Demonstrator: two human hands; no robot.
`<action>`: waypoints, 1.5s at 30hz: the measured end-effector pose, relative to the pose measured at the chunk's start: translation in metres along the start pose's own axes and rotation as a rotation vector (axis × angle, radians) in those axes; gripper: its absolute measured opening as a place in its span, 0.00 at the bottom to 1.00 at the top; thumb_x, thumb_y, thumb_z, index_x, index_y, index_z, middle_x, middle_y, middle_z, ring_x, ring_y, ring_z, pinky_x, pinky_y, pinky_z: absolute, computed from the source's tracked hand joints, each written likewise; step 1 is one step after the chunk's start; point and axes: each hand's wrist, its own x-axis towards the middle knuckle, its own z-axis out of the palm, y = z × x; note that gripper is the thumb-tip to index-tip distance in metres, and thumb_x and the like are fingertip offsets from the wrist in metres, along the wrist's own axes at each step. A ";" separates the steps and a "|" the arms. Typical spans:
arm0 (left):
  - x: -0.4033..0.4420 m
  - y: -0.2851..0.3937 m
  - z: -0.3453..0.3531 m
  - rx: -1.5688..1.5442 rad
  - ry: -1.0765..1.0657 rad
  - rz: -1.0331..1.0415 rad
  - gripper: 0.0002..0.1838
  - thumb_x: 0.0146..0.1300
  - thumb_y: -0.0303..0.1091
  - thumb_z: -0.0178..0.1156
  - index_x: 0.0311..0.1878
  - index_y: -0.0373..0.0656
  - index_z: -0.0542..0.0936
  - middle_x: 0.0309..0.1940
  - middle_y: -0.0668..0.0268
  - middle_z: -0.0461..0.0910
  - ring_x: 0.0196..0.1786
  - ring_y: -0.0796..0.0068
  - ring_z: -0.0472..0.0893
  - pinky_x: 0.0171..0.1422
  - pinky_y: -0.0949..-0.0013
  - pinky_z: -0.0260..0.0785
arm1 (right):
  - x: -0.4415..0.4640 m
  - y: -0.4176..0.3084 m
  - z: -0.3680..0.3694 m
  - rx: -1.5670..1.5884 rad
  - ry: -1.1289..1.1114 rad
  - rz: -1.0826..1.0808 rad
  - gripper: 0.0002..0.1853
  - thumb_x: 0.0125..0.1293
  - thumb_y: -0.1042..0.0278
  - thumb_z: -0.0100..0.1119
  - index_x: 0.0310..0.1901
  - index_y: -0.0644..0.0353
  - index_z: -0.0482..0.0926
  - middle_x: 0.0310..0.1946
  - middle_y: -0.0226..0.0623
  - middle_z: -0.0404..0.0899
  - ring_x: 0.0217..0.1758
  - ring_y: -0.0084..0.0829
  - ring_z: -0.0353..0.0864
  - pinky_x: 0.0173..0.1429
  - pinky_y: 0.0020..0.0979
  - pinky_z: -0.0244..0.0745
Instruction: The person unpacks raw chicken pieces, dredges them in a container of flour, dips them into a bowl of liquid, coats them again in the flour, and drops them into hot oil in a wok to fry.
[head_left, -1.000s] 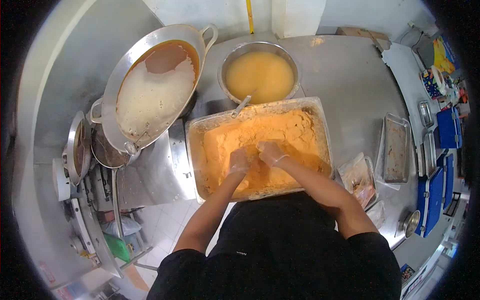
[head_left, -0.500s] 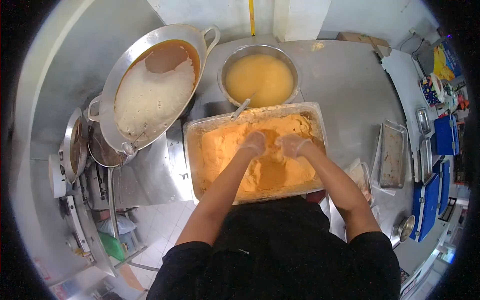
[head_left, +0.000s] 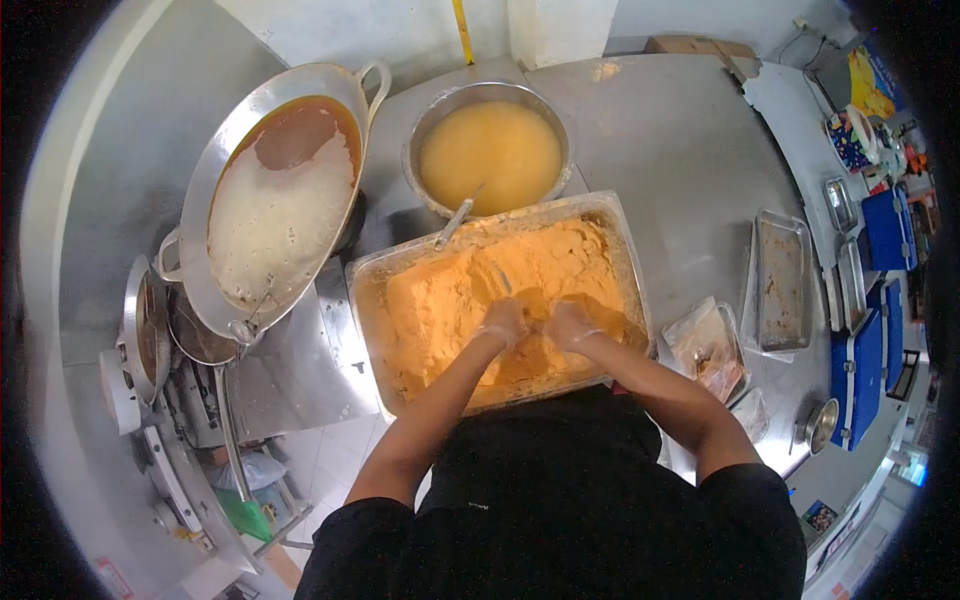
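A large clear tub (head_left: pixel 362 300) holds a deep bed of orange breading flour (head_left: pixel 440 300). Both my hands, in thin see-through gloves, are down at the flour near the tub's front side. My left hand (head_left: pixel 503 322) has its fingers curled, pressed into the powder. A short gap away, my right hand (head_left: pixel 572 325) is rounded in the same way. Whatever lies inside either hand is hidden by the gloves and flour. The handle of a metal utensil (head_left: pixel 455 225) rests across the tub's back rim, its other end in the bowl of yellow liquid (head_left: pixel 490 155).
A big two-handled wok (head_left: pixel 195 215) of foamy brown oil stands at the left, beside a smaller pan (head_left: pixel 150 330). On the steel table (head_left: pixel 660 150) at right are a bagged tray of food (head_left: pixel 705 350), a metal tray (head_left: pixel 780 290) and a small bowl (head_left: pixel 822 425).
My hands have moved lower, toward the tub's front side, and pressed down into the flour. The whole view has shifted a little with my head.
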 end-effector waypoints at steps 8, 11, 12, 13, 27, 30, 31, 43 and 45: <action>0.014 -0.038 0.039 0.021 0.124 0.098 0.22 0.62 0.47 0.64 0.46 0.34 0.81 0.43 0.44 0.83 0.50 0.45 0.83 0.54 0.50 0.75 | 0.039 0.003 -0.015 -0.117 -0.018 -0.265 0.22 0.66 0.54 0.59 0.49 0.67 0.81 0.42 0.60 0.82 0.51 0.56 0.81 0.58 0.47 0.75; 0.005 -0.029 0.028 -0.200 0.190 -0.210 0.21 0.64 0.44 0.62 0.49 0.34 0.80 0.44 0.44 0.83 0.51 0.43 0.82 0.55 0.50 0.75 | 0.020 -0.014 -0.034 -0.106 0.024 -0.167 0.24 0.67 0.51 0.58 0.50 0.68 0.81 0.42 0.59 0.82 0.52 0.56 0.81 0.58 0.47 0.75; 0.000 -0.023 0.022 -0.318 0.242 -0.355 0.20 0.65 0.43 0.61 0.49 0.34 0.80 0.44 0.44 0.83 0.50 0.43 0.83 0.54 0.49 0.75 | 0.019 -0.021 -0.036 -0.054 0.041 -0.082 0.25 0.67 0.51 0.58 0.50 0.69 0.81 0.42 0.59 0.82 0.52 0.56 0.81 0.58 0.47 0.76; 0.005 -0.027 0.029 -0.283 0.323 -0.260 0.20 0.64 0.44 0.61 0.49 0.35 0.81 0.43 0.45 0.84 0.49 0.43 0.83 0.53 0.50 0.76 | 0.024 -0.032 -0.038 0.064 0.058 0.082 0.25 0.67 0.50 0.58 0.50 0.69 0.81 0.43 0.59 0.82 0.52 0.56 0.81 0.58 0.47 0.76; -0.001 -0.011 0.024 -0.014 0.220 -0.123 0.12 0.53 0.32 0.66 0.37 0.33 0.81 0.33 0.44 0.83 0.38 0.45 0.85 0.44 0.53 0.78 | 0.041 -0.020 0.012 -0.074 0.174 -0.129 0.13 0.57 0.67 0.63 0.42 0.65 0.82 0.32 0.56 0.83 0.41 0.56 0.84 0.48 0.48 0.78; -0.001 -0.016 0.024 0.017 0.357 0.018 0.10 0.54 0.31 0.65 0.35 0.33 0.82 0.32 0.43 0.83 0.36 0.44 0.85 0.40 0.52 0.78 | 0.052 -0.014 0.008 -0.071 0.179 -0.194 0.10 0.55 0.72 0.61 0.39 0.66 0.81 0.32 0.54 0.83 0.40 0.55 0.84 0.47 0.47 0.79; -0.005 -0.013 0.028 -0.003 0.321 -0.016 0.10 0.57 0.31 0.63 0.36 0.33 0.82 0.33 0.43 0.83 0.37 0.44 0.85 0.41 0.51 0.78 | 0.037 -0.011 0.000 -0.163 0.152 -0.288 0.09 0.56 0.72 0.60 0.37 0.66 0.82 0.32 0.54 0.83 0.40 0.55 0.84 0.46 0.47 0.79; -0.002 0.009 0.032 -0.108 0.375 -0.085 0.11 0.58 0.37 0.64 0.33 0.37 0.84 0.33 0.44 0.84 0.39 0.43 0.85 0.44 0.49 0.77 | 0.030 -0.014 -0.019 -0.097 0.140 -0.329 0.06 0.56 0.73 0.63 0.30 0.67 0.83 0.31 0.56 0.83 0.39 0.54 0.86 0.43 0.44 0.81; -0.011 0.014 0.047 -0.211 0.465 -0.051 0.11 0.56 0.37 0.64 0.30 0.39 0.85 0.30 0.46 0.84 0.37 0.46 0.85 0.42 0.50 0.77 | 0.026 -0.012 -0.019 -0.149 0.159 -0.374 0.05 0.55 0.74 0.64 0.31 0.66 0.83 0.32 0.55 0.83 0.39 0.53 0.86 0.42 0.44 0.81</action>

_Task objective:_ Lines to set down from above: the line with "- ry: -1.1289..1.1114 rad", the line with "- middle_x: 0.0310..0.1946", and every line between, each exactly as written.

_Task answer:_
  - ry: -1.1289..1.1114 rad
  - rz: -1.0826..1.0808 rad
  - gripper: 0.0002..0.1853
  - thumb_x: 0.0125..0.1293
  - thumb_y: -0.1042..0.0278
  - thumb_z: -0.0100..0.1119
  - index_x: 0.0310..0.1901
  - index_y: -0.0644..0.0353
  - index_z: -0.0482..0.0926
  - middle_x: 0.0310..0.1946

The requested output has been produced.